**Task requirements**
Check each line below for the word "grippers". Then give only how many lines have it.

Excerpts from a dataset
Start of Block
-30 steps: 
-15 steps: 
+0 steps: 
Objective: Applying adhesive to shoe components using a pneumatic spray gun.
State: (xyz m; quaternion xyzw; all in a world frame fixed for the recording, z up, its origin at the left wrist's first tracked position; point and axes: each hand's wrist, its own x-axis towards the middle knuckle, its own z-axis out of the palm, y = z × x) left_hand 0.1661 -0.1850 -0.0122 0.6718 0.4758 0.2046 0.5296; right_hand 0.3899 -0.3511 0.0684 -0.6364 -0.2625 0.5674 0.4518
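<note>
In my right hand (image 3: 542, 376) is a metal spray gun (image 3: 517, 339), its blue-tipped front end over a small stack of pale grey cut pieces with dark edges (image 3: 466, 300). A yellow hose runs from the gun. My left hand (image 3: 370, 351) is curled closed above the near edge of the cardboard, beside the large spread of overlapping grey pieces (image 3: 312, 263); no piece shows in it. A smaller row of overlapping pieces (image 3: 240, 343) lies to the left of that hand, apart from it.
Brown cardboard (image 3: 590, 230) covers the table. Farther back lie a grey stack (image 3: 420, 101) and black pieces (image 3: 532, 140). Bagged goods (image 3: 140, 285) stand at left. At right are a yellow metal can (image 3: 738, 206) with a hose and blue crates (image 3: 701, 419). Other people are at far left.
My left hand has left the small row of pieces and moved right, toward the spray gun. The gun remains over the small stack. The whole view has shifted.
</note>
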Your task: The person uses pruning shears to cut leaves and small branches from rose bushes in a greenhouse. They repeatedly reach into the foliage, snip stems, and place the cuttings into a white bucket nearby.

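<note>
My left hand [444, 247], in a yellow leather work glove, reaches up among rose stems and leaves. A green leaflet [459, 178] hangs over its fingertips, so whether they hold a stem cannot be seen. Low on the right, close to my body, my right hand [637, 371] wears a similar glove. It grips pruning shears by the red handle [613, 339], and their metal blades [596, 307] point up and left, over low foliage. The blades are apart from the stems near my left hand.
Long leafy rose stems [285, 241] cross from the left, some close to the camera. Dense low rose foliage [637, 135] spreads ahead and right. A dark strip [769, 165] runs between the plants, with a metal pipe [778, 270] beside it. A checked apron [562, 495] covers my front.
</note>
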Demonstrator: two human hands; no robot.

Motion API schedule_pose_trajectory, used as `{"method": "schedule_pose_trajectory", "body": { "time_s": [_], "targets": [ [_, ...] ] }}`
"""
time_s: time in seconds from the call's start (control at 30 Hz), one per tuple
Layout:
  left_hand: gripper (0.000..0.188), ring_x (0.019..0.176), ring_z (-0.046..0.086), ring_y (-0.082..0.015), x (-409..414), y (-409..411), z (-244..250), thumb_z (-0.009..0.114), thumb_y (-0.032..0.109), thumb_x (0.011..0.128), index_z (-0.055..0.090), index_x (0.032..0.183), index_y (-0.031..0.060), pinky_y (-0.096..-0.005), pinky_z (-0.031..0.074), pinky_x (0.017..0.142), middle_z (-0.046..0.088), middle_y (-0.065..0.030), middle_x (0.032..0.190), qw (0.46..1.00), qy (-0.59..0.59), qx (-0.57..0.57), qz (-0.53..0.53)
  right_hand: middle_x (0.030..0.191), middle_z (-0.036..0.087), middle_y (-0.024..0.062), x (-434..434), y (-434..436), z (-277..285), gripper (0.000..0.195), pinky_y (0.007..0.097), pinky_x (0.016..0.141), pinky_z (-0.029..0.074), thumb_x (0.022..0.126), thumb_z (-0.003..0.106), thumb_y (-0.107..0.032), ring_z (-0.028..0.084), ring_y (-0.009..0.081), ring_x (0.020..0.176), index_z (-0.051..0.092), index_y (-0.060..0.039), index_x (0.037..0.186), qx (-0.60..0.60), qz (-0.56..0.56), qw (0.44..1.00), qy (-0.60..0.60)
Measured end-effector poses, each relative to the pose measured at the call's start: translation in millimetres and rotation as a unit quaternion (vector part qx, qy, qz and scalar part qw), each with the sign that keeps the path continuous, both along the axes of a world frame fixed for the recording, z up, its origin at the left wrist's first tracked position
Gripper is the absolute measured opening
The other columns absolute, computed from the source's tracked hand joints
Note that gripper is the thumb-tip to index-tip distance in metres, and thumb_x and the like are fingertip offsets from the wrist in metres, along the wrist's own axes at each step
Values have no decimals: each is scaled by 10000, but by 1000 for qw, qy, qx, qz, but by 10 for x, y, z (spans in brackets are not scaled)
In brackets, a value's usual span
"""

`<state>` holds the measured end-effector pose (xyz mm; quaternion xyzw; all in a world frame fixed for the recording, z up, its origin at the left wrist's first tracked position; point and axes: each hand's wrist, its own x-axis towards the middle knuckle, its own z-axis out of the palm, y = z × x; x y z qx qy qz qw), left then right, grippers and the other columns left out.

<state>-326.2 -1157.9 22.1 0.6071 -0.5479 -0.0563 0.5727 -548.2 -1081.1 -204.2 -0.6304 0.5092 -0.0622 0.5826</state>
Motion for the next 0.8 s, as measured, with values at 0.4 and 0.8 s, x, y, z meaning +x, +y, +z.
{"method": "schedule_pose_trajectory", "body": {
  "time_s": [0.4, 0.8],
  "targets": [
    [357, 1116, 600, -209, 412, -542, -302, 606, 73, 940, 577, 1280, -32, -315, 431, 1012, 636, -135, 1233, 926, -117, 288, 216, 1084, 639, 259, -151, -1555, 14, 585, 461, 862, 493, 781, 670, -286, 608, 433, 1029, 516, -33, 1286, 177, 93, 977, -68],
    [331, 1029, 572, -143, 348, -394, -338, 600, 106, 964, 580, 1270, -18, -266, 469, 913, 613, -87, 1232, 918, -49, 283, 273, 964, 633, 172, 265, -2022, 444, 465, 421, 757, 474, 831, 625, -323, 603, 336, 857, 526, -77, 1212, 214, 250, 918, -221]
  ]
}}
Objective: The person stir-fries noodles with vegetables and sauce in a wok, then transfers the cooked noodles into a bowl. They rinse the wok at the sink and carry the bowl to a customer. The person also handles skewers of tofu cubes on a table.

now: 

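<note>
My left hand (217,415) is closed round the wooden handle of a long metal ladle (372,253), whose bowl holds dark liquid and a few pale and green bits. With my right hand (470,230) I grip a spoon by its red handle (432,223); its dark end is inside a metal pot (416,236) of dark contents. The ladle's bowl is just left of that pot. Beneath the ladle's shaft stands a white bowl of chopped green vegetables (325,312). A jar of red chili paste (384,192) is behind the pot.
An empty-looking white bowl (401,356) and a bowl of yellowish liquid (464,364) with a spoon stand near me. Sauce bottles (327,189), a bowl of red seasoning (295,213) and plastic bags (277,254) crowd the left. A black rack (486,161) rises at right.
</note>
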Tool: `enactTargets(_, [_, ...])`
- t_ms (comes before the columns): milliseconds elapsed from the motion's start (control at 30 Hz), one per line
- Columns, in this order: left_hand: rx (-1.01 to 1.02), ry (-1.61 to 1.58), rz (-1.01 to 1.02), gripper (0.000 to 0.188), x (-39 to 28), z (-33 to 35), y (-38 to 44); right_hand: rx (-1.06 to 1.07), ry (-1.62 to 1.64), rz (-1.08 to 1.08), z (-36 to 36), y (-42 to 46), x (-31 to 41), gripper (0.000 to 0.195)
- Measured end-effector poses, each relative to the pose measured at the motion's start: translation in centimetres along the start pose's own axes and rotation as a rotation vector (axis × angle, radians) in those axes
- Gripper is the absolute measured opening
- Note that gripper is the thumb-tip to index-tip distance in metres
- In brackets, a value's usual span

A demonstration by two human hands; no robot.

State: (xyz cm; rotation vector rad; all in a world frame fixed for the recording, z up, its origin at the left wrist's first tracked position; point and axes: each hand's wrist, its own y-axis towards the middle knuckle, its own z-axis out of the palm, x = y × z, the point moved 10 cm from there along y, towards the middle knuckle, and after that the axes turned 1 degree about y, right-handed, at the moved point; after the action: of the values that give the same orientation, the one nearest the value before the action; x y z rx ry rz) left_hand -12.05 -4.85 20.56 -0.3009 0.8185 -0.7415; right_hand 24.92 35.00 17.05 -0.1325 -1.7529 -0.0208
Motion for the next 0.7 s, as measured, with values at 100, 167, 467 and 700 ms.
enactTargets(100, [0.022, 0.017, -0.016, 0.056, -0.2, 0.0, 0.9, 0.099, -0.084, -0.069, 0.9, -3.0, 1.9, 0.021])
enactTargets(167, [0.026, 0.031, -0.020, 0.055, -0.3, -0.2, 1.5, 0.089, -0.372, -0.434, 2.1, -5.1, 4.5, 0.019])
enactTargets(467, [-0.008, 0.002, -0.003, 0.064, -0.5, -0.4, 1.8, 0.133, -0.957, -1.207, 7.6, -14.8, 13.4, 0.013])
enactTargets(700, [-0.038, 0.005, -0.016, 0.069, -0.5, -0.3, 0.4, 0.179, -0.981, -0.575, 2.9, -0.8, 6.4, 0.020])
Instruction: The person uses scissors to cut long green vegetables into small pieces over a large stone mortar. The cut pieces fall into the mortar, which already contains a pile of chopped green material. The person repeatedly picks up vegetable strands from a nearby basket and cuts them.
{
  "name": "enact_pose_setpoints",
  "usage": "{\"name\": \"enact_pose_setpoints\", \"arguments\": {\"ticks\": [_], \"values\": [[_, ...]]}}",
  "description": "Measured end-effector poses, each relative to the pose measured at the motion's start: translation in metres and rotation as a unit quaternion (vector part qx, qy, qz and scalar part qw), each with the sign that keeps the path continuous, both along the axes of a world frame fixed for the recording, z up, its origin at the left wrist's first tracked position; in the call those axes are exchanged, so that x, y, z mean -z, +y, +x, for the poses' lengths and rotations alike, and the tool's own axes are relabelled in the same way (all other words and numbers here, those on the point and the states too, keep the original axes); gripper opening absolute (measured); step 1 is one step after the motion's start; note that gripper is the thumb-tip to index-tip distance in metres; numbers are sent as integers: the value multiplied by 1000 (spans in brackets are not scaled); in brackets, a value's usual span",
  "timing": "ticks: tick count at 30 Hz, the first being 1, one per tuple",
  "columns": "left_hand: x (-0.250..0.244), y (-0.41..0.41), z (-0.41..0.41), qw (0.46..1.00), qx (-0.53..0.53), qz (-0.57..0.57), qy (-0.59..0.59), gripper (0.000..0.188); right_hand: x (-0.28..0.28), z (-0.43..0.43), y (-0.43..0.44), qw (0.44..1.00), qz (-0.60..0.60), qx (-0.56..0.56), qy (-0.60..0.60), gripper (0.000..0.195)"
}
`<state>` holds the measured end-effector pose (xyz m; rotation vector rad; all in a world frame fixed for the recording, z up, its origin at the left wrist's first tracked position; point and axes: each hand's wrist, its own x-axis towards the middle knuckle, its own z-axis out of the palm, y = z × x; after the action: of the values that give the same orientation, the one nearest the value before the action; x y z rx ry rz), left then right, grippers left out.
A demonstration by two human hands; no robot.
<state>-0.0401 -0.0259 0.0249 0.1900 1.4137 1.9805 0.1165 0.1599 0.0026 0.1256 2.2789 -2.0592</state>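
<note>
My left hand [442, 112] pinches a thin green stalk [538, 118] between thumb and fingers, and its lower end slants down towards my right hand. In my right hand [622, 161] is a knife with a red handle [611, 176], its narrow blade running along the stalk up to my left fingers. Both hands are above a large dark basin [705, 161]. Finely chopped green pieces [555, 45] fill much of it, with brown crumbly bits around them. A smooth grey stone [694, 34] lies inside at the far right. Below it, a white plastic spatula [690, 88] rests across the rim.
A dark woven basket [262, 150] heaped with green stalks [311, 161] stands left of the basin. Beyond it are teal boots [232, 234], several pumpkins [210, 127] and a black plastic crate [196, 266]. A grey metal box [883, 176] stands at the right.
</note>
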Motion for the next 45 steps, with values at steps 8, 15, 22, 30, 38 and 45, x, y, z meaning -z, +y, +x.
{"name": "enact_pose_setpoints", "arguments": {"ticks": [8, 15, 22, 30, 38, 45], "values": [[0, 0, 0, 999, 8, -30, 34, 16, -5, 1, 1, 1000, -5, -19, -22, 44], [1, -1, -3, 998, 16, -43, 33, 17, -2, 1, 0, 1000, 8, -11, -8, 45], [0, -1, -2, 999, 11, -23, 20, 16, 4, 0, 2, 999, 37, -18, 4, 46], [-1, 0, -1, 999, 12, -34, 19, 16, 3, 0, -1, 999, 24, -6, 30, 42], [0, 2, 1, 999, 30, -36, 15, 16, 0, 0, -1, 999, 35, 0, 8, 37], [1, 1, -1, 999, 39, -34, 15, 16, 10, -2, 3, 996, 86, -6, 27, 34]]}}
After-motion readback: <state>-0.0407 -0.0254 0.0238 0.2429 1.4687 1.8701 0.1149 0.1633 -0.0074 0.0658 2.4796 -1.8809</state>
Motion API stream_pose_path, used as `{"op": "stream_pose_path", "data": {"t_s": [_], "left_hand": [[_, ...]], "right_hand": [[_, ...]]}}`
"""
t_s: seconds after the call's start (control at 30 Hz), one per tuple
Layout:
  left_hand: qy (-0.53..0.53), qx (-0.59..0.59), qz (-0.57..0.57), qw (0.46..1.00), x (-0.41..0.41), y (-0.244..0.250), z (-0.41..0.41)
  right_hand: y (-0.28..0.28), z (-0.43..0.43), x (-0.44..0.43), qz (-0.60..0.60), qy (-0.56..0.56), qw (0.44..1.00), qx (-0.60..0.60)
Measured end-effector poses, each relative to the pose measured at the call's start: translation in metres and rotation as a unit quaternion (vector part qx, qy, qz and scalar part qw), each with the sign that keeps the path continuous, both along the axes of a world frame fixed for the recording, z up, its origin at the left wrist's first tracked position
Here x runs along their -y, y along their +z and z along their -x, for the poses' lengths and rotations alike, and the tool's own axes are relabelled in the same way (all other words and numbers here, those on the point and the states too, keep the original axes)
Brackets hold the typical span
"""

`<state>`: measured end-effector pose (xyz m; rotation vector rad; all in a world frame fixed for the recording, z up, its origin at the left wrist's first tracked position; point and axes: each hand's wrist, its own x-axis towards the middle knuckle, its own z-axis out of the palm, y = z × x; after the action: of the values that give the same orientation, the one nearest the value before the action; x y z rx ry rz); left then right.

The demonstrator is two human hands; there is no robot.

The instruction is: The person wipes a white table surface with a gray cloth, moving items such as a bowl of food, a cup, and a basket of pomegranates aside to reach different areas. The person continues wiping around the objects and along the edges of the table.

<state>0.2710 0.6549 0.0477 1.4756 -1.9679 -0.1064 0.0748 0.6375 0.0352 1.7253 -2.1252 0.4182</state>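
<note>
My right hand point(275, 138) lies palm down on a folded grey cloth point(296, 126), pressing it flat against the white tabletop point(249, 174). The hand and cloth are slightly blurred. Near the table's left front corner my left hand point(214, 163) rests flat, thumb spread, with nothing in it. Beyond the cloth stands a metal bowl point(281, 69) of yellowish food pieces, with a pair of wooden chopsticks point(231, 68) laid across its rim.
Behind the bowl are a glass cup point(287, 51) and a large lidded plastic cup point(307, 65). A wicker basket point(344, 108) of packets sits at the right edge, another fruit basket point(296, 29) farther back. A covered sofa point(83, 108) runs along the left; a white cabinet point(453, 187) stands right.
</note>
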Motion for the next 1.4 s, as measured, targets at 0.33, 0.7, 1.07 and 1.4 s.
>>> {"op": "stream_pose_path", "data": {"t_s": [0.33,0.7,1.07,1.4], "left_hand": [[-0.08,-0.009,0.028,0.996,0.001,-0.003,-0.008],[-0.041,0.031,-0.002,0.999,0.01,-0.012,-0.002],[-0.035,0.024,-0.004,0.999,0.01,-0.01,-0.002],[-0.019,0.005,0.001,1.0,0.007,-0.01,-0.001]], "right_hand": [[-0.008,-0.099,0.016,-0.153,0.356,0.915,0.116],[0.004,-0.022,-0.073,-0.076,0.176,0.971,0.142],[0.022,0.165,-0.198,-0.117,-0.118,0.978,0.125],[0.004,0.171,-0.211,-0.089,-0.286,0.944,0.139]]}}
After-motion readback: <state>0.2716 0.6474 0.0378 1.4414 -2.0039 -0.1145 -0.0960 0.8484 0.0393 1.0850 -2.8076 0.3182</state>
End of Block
**Solved exercise**
2